> [Requirement]: The whole listing below should be output again, word for word.

> [Task input]:
########################################

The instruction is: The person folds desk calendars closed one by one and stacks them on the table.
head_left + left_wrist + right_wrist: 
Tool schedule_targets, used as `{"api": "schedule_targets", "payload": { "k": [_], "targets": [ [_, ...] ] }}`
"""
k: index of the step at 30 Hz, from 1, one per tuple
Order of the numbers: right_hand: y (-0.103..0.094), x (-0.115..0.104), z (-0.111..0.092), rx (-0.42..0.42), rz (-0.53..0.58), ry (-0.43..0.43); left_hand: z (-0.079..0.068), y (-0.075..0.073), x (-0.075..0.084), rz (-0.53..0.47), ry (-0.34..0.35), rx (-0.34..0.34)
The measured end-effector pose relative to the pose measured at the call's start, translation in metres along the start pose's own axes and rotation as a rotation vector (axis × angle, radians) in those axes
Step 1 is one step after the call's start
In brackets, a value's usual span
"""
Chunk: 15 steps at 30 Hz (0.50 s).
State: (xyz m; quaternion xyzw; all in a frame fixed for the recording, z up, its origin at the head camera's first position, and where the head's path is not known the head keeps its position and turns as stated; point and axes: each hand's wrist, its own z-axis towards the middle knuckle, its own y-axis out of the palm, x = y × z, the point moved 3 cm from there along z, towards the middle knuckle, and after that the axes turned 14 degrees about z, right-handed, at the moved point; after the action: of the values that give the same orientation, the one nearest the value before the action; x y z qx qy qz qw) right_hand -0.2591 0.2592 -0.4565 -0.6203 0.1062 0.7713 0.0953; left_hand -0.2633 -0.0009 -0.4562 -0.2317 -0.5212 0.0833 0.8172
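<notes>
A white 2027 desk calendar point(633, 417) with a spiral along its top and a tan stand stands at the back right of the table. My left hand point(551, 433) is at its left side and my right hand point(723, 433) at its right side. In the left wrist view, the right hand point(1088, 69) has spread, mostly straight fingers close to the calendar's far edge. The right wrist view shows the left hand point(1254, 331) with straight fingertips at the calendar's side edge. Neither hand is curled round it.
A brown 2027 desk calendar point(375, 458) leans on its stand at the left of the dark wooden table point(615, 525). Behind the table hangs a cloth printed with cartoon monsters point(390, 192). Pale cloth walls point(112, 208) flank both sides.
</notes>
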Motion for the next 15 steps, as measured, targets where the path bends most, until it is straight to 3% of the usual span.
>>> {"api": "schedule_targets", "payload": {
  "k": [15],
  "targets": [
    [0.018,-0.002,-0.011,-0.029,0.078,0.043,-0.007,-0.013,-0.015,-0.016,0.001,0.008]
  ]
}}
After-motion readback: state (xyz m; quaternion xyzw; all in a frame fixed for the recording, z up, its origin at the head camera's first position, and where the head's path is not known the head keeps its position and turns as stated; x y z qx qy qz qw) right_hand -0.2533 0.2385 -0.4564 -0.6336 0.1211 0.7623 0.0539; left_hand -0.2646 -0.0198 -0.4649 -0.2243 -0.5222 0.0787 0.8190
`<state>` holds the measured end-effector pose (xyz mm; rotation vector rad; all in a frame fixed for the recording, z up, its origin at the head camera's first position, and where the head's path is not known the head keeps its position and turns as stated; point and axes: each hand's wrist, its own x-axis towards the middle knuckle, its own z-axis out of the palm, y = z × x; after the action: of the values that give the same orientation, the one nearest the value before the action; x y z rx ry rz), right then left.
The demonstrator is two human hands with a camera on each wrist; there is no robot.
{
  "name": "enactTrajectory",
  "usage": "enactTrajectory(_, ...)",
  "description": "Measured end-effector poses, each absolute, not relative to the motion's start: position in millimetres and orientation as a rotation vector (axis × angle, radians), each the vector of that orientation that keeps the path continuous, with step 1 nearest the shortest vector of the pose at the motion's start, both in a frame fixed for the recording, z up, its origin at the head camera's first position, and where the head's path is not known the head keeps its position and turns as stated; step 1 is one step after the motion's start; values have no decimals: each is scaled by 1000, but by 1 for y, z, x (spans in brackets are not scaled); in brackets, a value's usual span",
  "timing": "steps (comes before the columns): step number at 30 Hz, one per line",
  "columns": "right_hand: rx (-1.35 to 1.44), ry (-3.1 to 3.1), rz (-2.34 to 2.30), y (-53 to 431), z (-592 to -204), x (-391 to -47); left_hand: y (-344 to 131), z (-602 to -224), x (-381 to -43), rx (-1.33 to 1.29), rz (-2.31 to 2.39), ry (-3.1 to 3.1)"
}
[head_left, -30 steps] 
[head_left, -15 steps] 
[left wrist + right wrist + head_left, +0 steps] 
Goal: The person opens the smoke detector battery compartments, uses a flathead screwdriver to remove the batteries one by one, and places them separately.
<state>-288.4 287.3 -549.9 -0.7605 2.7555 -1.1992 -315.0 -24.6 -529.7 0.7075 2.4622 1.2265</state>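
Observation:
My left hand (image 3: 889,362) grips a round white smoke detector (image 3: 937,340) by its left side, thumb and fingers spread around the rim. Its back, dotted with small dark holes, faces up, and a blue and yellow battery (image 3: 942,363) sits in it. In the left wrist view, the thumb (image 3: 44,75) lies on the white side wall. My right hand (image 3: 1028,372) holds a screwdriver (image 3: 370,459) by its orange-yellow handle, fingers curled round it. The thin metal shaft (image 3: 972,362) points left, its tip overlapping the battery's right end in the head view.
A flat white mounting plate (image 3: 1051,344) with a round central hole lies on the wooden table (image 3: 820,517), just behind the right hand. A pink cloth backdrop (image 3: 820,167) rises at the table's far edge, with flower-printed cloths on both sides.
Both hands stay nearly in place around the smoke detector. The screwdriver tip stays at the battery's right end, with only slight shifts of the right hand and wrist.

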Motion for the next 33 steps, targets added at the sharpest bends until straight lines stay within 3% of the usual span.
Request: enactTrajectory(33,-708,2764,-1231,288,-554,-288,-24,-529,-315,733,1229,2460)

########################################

> [Result]:
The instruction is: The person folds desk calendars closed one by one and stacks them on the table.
head_left + left_wrist + right_wrist: 
Tool schedule_targets, used as `{"api": "schedule_targets", "payload": { "k": [_], "targets": [ [_, ...] ] }}`
"""
k: index of the step at 30 Hz, from 1, one per tuple
Order of the numbers: right_hand: y (-0.103..0.094), x (-0.115..0.104), z (-0.111..0.092), rx (-0.42..0.42), rz (-0.53..0.58), ry (-0.43..0.43); left_hand: z (-0.079..0.068), y (-0.075..0.073), x (-0.075..0.084), rz (-0.53..0.47), ry (-0.34..0.35), rx (-0.34..0.34)
The measured end-effector pose relative to the pose measured at the call's start, translation in metres along the start pose's own axes and rotation as a rotation vector (axis × angle, radians) in those axes
Step 1 is one step after the call's start
In brackets, a value's usual span
"""
Chunk: 15 steps at 30 Hz (0.50 s).
State: (xyz m; quaternion xyzw; all in a frame fixed for the recording, z up, its origin at the head camera's first position, and where the head's path is not known the head keeps its position and turns as stated; point and axes: each hand's wrist, its own z-axis towards the middle knuckle, its own y-axis out of the palm, x = y × z, the point moved 3 cm from there along z, towards the middle knuckle, and after that the axes turned 14 degrees about z, right-handed, at the moved point; after the action: of the values that give the same orientation, the one nearest the value before the action; x y z qx qy qz qw) right_hand -0.2591 0.2592 -0.4565 -0.6203 0.1062 0.7713 0.0953; left_hand -0.2633 -0.0009 -0.4562 -0.2317 -0.5212 0.0833 0.8172
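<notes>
A white 2027 desk calendar point(633, 417) with a spiral along its top and a tan stand stands at the back right of the table. My left hand point(551, 433) is at its left side and my right hand point(723, 433) at its right side. In the left wrist view, the right hand point(1088, 69) has spread, mostly straight fingers close to the calendar's far edge. The right wrist view shows the left hand point(1254, 331) with straight fingertips at the calendar's side edge. Neither hand is curled round it.
A brown 2027 desk calendar point(375, 458) leans on its stand at the left of the dark wooden table point(615, 525). Behind the table hangs a cloth printed with cartoon monsters point(390, 192). Pale cloth walls point(112, 208) flank both sides.
</notes>
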Motion for the next 15 steps, as measured, targets where the path bends most, until it is straight to 3% of the usual span.
>>> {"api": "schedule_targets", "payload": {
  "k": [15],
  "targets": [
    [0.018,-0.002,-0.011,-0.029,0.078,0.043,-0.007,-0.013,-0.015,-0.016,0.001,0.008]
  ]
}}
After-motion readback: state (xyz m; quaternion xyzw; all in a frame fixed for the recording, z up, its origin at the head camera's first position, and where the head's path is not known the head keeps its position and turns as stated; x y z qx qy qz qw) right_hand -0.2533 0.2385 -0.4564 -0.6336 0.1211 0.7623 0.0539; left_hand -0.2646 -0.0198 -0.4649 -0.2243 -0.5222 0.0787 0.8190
`<state>` holds the measured end-effector pose (xyz mm; rotation vector rad; all in a frame fixed for the recording, z up, its origin at the head camera's first position, and where the head's path is not known the head keeps its position and turns as stated; point and axes: each hand's wrist, its own x-axis towards the middle knuckle, its own z-axis out of the palm, y = z × x; after the action: of the values that give the same orientation, the one nearest the value before the action; x y z rx ry rz), right then left.
The demonstrator is two human hands with a camera on each wrist; there is no robot.
{
  "name": "enactTrajectory",
  "usage": "enactTrajectory(_, ...)",
  "description": "Measured end-effector poses, each absolute, not relative to the motion's start: position in millimetres and orientation as a rotation vector (axis × angle, radians), each the vector of that orientation that keeps the path continuous, with step 1 nearest the shortest vector of the pose at the motion's start, both in a frame fixed for the recording, z up, its origin at the head camera's first position, and where the head's path is not known the head keeps its position and turns as stated; step 1 is one step after the motion's start; values have no decimals: each is scaled by 1000, but by 1 for y, z, x (spans in brackets are not scaled); in brackets, a value's usual span",
  "timing": "steps (comes before the columns): step number at 30 Hz, one per line",
  "columns": "right_hand: rx (-1.35 to 1.44), ry (-3.1 to 3.1), rz (-2.34 to 2.30), y (-53 to 431), z (-592 to -204), x (-391 to -47); left_hand: y (-344 to 131), z (-602 to -224), x (-381 to -43), rx (-1.33 to 1.29), rz (-2.31 to 2.39), ry (-3.1 to 3.1)"
}
[head_left, -30 steps] 
[head_left, -15 steps] 
[left wrist + right wrist + head_left, +0 steps] 
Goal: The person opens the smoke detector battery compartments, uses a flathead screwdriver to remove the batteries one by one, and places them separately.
<state>-288.4 287.3 -549.9 -0.7605 2.7555 -1.1992 -315.0 -24.6 -529.7 0.7075 2.4622 1.2265</state>
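Observation:
My left hand (image 3: 889,362) grips a round white smoke detector (image 3: 937,340) by its left side, thumb and fingers spread around the rim. Its back, dotted with small dark holes, faces up, and a blue and yellow battery (image 3: 942,363) sits in it. In the left wrist view, the thumb (image 3: 44,75) lies on the white side wall. My right hand (image 3: 1028,372) holds a screwdriver (image 3: 370,459) by its orange-yellow handle, fingers curled round it. The thin metal shaft (image 3: 972,362) points left, its tip overlapping the battery's right end in the head view.
A flat white mounting plate (image 3: 1051,344) with a round central hole lies on the wooden table (image 3: 820,517), just behind the right hand. A pink cloth backdrop (image 3: 820,167) rises at the table's far edge, with flower-printed cloths on both sides.
Both hands stay nearly in place around the smoke detector. The screwdriver tip stays at the battery's right end, with only slight shifts of the right hand and wrist.
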
Motion for the next 33 steps, targets added at the sharpest bends until straight lines stay within 3% of the usual span.
Request: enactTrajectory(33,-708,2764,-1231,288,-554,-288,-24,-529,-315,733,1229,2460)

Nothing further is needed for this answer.